If I was Roberto Martinez I would be speaking to John Stones, highlighting the perils of diving in to a tackle. A bit of last minute panic would appear to be the only weakness in his incredible calm persona, but making such a poor decision, twice in the space of 3 weeks, indicates that Stones still has room for development.
5. Shocking decision not to delay kick-off.
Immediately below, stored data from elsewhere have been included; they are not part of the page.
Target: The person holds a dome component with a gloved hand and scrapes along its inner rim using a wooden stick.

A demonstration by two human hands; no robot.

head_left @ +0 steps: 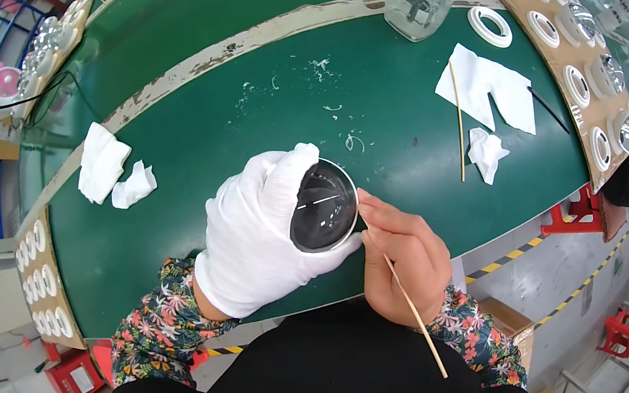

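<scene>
In a white knit glove, my left hand (252, 228) wraps round a round dark glass lens with a pale rim (326, 208), its glossy face turned up. My bare right hand (407, 261) pinches a thin wooden stick (418, 320) between thumb and fingers at the lens's right edge. The stick's long end slants down toward my body; its tip at the rim is hidden by my fingers. White shavings (354, 141) are scattered on the green table (199, 145) beyond the lens.
Folded white cloths (102, 163) lie left. At right are a white cloth (484, 84), a crumpled tissue (487, 153), another wooden stick (458, 120) and a black stick (549, 109). A glass jar (419, 3) and a white ring (489, 27) stand beyond. Boards of rings and lenses line the sides.
</scene>
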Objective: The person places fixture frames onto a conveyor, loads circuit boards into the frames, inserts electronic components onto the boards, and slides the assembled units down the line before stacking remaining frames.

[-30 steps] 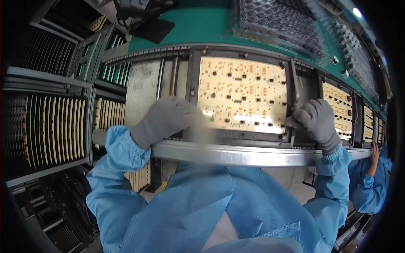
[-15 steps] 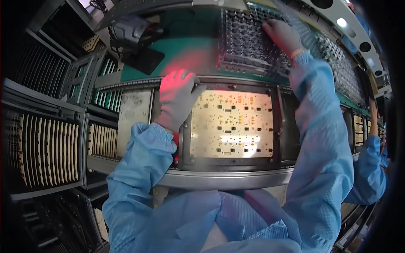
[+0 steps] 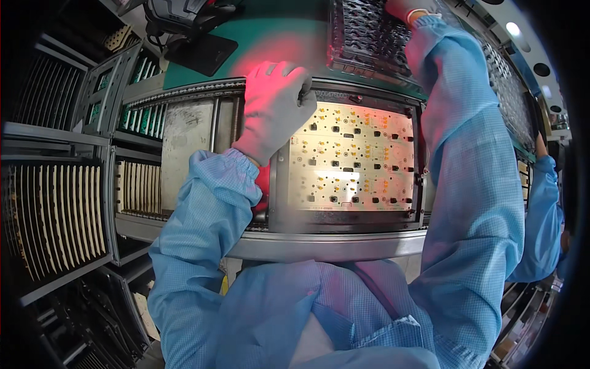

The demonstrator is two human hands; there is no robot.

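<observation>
My left hand [image 3: 276, 107], in a grey glove lit red, is at the far left corner of a dark carrier frame [image 3: 356, 222]. Its fingers curl in; what they hold, if anything, is hidden. A pale circuit board panel [image 3: 350, 157] lies flat in the frame, with rows of small black and gold parts. Up at the picture's top edge, my right hand [image 3: 407, 7] reaches over a clear plastic tray [image 3: 362, 46] of many pockets. Most of that hand is cut off, so its fingers cannot be made out.
At left stand racks [image 3: 58, 212] of upright pale boards. A dark scanner-like device [image 3: 178, 15] and a flat black pad [image 3: 203, 54] lie on the green mat [image 3: 276, 43]. A metal rail [image 3: 326, 247] runs along the near side. Another person's sleeve [image 3: 541, 215] shows at right.
The view has shifted, so the far tray and mat sit higher in the picture. My right hand is now mostly beyond the top edge. My left hand stays by the frame's far left corner.
</observation>
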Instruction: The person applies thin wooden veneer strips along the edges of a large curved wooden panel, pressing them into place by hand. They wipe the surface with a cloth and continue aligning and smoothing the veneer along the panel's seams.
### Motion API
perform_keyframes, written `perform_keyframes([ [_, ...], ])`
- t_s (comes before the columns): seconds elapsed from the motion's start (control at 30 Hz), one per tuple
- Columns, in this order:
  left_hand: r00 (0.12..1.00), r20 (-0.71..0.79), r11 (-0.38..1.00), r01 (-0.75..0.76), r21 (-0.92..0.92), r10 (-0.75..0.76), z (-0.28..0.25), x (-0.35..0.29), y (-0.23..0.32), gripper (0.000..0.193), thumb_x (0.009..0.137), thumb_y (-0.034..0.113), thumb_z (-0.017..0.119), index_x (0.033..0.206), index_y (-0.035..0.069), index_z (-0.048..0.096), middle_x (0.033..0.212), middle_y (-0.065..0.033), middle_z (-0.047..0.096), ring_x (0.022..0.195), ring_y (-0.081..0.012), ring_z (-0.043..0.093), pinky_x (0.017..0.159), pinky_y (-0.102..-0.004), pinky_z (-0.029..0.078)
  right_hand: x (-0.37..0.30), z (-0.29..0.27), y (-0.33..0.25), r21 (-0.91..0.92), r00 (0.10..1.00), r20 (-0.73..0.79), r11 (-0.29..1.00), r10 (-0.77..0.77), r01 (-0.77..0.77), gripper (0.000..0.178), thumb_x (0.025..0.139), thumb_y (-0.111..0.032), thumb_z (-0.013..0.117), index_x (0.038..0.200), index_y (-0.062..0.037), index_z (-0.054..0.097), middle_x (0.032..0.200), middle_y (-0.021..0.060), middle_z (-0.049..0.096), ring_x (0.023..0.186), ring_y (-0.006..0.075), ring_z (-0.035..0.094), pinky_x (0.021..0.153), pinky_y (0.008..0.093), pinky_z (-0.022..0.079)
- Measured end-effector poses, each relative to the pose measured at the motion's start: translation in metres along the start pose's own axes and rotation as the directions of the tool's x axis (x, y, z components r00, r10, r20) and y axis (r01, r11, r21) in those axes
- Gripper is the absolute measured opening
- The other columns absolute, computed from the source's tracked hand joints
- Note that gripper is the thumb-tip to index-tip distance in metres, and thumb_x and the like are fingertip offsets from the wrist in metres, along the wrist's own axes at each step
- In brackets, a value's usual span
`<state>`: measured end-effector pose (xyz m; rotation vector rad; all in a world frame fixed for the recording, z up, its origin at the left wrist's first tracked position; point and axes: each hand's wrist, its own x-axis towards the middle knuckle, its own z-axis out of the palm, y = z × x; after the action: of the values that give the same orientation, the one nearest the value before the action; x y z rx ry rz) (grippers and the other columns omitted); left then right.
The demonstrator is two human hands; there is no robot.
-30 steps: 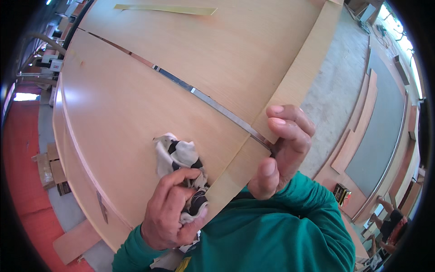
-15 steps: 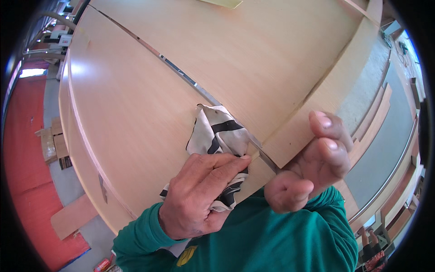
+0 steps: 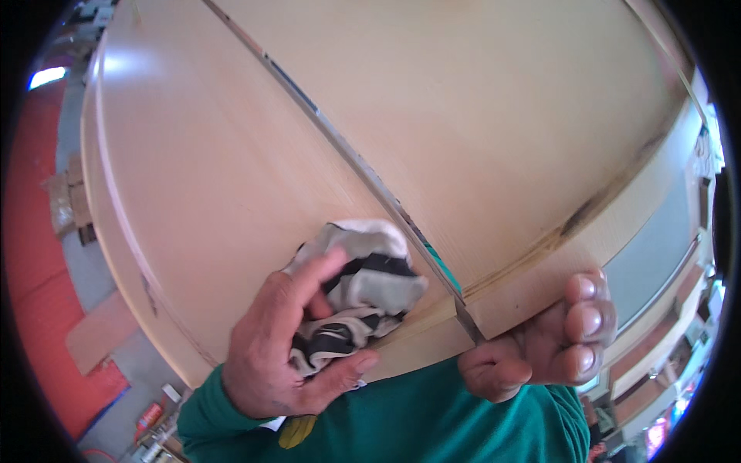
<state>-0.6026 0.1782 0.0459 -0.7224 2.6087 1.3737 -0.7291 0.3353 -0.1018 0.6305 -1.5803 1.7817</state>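
Note:
A white cloth with black stripes (image 3: 374, 282) lies bunched on the pale wood-grain panel (image 3: 208, 193). My left hand (image 3: 274, 339) grips it loosely between thumb and fingers, the raised index finger blurred. A narrow shiny metal strip (image 3: 351, 158) runs diagonally between the two wood-grain surfaces, down to the near edge. By the strip's near end, my right hand (image 3: 544, 347) is turned palm up below the pale edge board (image 3: 532, 297). Its fingers are half curled, the thumb stands apart, and nothing shows in them.
A dark, rough mark (image 3: 583, 212) runs along the seam by the right edge board. At the left, a red floor area (image 3: 38, 255) and a loose brown board (image 3: 100, 332) lie below the panel. Several boards (image 3: 656, 347) are at the right.
The view has shifted. My left hand's fingers have spread from a pressing pinch, and the cloth is bunched more tightly. My right hand has drawn lower against the edge, its fingers rearranged.

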Motion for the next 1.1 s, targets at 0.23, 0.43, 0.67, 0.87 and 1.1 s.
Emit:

The decision not to delay the kick-off of the game was a real kick in the teeth for loyal fans of both Everton and Manchester City. Anyone who attempted to travel to the game will be well aware of the awful traffic issues around Manchester, not just on the road network but also the tram system as well. The game however, kicked-off as normal, with thousands of fans still outside the ground leaving large sections of the Etihad sparsely populated. A delay of 30 minutes would have been a sensible decision and one that would have rewarded loyal supporters who were trying to make their way to a game after a long day at work. I am aware from their Twitter account that the Everton Supporters Trust are already looking to speak with the police and the two clubs to understand why the decision to proceed as normal was taken and it will be an interesting one to follow, especially considering 8,000 Evertonians will be making the return trip to Manchester in 2 weeks’ time.